Work task
The reply must repeat the listing below exactly and carry none of its pictures.

Information shown

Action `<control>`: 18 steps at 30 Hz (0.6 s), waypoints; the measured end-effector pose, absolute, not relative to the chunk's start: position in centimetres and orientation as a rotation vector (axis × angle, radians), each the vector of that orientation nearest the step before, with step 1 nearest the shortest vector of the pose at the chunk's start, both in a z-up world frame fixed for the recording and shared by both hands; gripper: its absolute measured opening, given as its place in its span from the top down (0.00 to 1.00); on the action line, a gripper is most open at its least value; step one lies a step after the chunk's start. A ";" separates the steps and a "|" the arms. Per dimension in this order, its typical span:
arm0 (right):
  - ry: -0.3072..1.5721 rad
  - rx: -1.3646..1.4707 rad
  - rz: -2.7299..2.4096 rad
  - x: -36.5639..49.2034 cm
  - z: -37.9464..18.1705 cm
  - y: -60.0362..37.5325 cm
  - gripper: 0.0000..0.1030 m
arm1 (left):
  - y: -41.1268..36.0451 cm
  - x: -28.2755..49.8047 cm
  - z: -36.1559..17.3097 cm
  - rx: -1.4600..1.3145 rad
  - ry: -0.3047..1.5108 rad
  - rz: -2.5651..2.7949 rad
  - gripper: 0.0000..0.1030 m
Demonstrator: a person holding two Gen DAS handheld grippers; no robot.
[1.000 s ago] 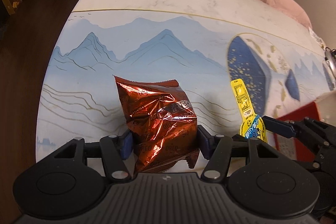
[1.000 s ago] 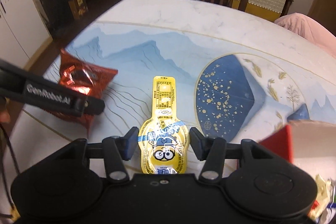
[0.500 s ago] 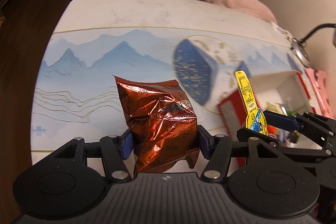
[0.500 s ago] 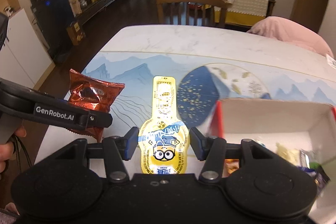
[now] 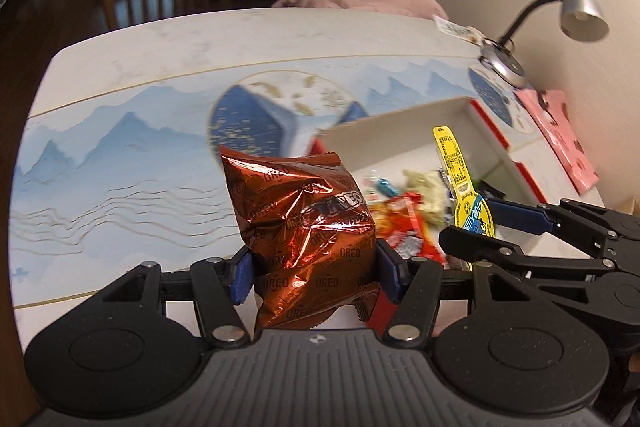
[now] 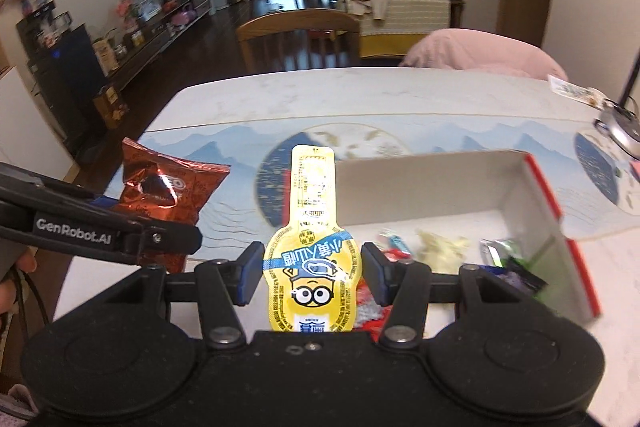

Task solution
Action `<control>`: 18 steps at 30 Hz (0.6 s), waypoints; the measured end-effector pose, absolute, not relative to the chunk's start: position in centimetres and orientation as a rotation vector (axis × angle, radians), each the vector of that orientation nearest the step before, with step 1 nearest the shortest vector of the pose at the chunk's start, both in a z-up world frame fixed for the recording and shared by both hands; gripper: its absolute measured opening, given as its place in its span from the top down (0.00 to 1.00); on the action line, a gripper is most open at its least value; step one lies a step after the chunk's start. A ";" separates the steps and a "|" the arms. Per dimension in this order, its typical span:
arm0 (right):
  - ry: -0.3072..1.5721 rad
  - rx: -1.3646..1.4707 rad
  - rz: -2.7299..2.4096 rad
  - x: -36.5639..49.2034 cm
  - z: -37.9464..18.1705 cm
  - y: -60.0362..37.5325 cm
  - gripper: 0.0000..0.1030 m
arm1 (left):
  - y: -41.1268..36.0451 cm
  - x: -28.2755..49.8047 cm
  - z: -36.1559..17.3097 cm
  - rx: -1.4600..1.3145 rad
  - ry: -0.3047..1.5108 rad
  - rz: -2.5651..2.7949 rad
  - gripper: 0.0000..0.1030 m
Demonstrator: a person holding two Gen DAS handheld grippers; no robot.
[1.000 s ago] 
[1.000 s ago] 
[0.500 s ago] 
[0.500 s ago] 
[now] 
[now] 

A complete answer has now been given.